• What the task requires: Your answer must be an exact copy of the data, without any pictures.

• Dataset extract:
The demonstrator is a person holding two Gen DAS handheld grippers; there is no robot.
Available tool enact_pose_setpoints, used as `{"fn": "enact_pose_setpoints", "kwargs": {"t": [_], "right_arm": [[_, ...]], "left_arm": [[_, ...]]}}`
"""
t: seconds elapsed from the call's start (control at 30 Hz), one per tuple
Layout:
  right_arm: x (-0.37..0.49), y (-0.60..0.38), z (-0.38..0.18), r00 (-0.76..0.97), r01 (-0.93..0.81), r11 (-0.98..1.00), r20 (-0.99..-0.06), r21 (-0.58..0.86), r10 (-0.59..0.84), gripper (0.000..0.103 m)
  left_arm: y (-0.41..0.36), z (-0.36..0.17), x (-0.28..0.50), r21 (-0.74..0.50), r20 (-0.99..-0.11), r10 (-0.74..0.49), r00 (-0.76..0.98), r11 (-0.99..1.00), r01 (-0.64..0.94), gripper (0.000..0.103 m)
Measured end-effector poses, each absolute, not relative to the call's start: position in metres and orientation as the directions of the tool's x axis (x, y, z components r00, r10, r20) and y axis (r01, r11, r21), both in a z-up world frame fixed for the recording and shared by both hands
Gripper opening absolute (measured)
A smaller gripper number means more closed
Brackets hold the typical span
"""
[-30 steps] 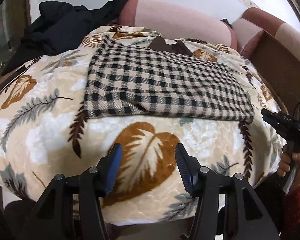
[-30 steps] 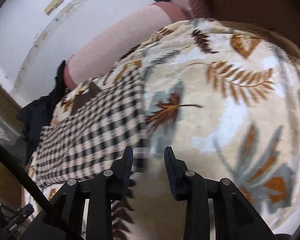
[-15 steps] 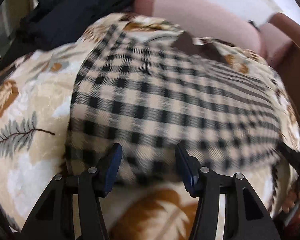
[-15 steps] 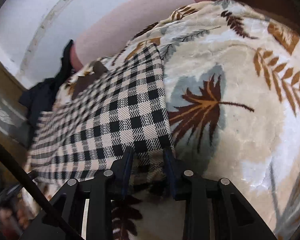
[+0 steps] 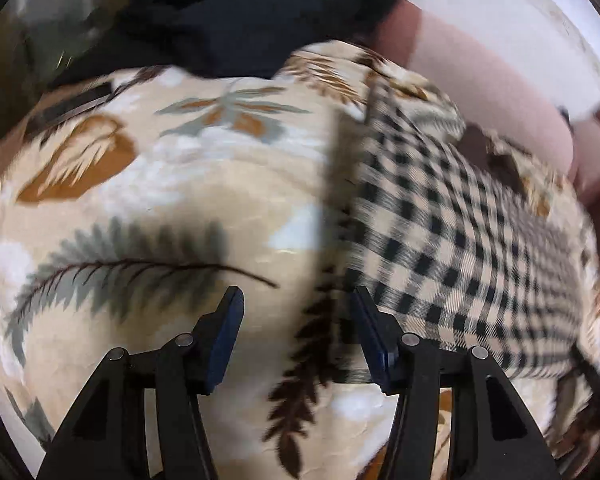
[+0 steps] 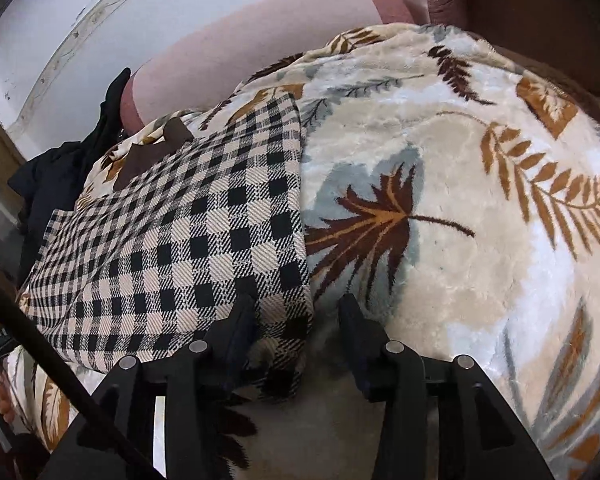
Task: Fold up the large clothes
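A black-and-beige checked garment [image 5: 452, 248] lies folded flat on a cream leaf-print blanket [image 5: 172, 184]. In the left wrist view my left gripper [image 5: 296, 312] is open and low over the blanket at the garment's near left corner, with its right finger at the cloth's edge. In the right wrist view the garment [image 6: 188, 240] fills the left half. My right gripper [image 6: 296, 320] is open, and the garment's near right corner lies between its fingers. The left view is blurred by motion.
The blanket [image 6: 480, 200] covers a pink sofa whose backrest [image 5: 480, 84] runs behind the garment. A heap of black clothes [image 5: 228, 24] lies at the back left. A brown wooden armrest [image 6: 540, 12] borders the right side.
My left gripper has swung left from the garment's front edge to its near left corner. My right gripper has moved forward so the garment's right corner sits between its open fingers.
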State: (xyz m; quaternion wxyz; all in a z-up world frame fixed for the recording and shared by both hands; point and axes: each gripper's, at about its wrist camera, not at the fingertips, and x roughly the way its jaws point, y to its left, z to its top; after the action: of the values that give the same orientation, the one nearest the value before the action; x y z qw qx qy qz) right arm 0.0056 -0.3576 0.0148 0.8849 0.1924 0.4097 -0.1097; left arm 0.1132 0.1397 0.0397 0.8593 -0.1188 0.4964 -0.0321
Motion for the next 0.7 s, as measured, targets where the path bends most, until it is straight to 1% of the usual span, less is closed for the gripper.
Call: {"fn": "enact_pose_setpoints", "kwargs": {"t": [0.1,0.17,0.2,0.23,0.3,0.4,0.47,0.53,0.63,0.7], "right_arm": [[-0.002,-0.345,0.027,0.665,0.354,0.918,-0.738,0.176,-0.115,0.048],[-0.005,-0.339,0.031,0.669,0.353,0.925,-0.73,0.142,-0.143,0.048],[-0.006,-0.339,0.033,0.669,0.356,0.923,-0.73,0.149,-0.14,0.048],[-0.007,-0.34,0.034,0.668,0.361,0.918,-0.732,0.164,-0.132,0.049],[-0.008,-0.353,0.034,0.665,0.39,0.887,-0.742,0.247,-0.085,0.05],[-0.005,-0.375,0.036,0.662,0.427,0.842,-0.749,0.33,-0.042,0.05],[-0.003,-0.389,0.036,0.668,0.432,0.807,-0.744,0.403,0.014,0.052],[-0.007,-0.399,0.031,0.684,0.431,0.772,-0.727,0.468,0.059,0.052],[-0.011,-0.398,0.023,0.683,0.414,0.76,-0.723,0.501,0.105,0.052],[-0.012,-0.392,0.024,0.685,0.383,0.778,-0.719,0.498,0.122,0.052]], "left_arm": [[0.158,0.044,0.109,-0.299,-0.829,-0.206,0.52,0.949,-0.1,0.054],[0.159,0.049,0.104,-0.314,-0.82,-0.225,0.526,0.946,-0.085,0.054],[0.154,0.053,0.1,-0.317,-0.815,-0.236,0.529,0.946,-0.066,0.055],[0.146,0.058,0.095,-0.318,-0.81,-0.252,0.53,0.948,-0.035,0.055],[0.122,0.067,0.084,-0.303,-0.805,-0.28,0.523,0.952,0.043,0.056],[0.067,0.086,0.066,-0.228,-0.802,-0.316,0.507,0.946,0.228,0.057],[0.033,0.094,0.057,-0.193,-0.801,-0.34,0.493,0.926,0.325,0.057],[-0.005,0.092,0.044,-0.189,-0.802,-0.379,0.462,0.894,0.406,0.057],[-0.048,0.083,0.032,-0.211,-0.814,-0.428,0.392,0.848,0.487,0.058],[-0.061,0.079,0.03,-0.206,-0.821,-0.42,0.386,0.85,0.486,0.058]]}}
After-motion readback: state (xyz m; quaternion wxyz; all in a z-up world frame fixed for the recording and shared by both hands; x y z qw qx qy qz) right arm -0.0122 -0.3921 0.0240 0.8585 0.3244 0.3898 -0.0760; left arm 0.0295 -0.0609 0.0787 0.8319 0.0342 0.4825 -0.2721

• Response:
The demonstrator is a person holding two Gen DAS handheld grippers; there is no robot.
Available tool enact_pose_setpoints, used as `{"fn": "enact_pose_setpoints", "kwargs": {"t": [_], "right_arm": [[_, ...]], "left_arm": [[_, ...]]}}`
"""
t: seconds elapsed from the call's start (control at 30 Hz), one per tuple
Layout:
  right_arm: x (-0.37..0.49), y (-0.60..0.38), z (-0.38..0.18), r00 (-0.76..0.97), r01 (-0.93..0.81), r11 (-0.98..1.00), r20 (-0.99..-0.06), r21 (-0.58..0.86), r10 (-0.59..0.84), gripper (0.000..0.103 m)
  left_arm: y (-0.41..0.36), z (-0.36..0.17), x (-0.28..0.50), r21 (-0.74..0.50), r20 (-0.99..-0.11), r10 (-0.74..0.49), r00 (-0.76..0.98), r11 (-0.99..1.00), r01 (-0.64..0.94), gripper (0.000..0.103 m)
Measured end-effector poses, each absolute, not relative to the call's start: position in metres and orientation as the directions of the tool's x axis (x, y, z components r00, r10, r20) and y axis (r01, r11, r21), both in a z-up world frame fixed for the recording and shared by both hands
Gripper opening absolute (measured)
A smaller gripper number means more closed
Brackets hold the typical span
"""
[-30 steps] 
[-30 steps] 
[-15 steps] 
[-15 steps] 
[+0 steps] 
[+0 steps] 
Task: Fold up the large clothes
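A black-and-beige checked garment [image 5: 452, 248] lies folded flat on a cream leaf-print blanket [image 5: 172, 184]. In the left wrist view my left gripper [image 5: 296, 312] is open and low over the blanket at the garment's near left corner, with its right finger at the cloth's edge. In the right wrist view the garment [image 6: 188, 240] fills the left half. My right gripper [image 6: 296, 320] is open, and the garment's near right corner lies between its fingers. The left view is blurred by motion.
The blanket [image 6: 480, 200] covers a pink sofa whose backrest [image 5: 480, 84] runs behind the garment. A heap of black clothes [image 5: 228, 24] lies at the back left. A brown wooden armrest [image 6: 540, 12] borders the right side.
My left gripper has swung left from the garment's front edge to its near left corner. My right gripper has moved forward so the garment's right corner sits between its open fingers.
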State: (xyz m; quaternion wxyz; all in a z-up world frame fixed for the recording and shared by both hands; point and axes: each gripper's, at about its wrist camera, not at the fingertips, and x roughly the way its jaws point, y to its left, z to its top; after the action: of the values that give the same orientation, the one nearest the value before the action; x y z qw qx qy qz) right arm 0.0056 -0.3576 0.0148 0.8849 0.1924 0.4097 -0.1097; left arm 0.1132 0.1397 0.0397 0.8593 -0.1188 0.4964 -0.0321
Motion for the next 0.7 s, as measured, targets where the path bends most, until it is straight to 1% of the usual span, less is closed for the gripper.
Call: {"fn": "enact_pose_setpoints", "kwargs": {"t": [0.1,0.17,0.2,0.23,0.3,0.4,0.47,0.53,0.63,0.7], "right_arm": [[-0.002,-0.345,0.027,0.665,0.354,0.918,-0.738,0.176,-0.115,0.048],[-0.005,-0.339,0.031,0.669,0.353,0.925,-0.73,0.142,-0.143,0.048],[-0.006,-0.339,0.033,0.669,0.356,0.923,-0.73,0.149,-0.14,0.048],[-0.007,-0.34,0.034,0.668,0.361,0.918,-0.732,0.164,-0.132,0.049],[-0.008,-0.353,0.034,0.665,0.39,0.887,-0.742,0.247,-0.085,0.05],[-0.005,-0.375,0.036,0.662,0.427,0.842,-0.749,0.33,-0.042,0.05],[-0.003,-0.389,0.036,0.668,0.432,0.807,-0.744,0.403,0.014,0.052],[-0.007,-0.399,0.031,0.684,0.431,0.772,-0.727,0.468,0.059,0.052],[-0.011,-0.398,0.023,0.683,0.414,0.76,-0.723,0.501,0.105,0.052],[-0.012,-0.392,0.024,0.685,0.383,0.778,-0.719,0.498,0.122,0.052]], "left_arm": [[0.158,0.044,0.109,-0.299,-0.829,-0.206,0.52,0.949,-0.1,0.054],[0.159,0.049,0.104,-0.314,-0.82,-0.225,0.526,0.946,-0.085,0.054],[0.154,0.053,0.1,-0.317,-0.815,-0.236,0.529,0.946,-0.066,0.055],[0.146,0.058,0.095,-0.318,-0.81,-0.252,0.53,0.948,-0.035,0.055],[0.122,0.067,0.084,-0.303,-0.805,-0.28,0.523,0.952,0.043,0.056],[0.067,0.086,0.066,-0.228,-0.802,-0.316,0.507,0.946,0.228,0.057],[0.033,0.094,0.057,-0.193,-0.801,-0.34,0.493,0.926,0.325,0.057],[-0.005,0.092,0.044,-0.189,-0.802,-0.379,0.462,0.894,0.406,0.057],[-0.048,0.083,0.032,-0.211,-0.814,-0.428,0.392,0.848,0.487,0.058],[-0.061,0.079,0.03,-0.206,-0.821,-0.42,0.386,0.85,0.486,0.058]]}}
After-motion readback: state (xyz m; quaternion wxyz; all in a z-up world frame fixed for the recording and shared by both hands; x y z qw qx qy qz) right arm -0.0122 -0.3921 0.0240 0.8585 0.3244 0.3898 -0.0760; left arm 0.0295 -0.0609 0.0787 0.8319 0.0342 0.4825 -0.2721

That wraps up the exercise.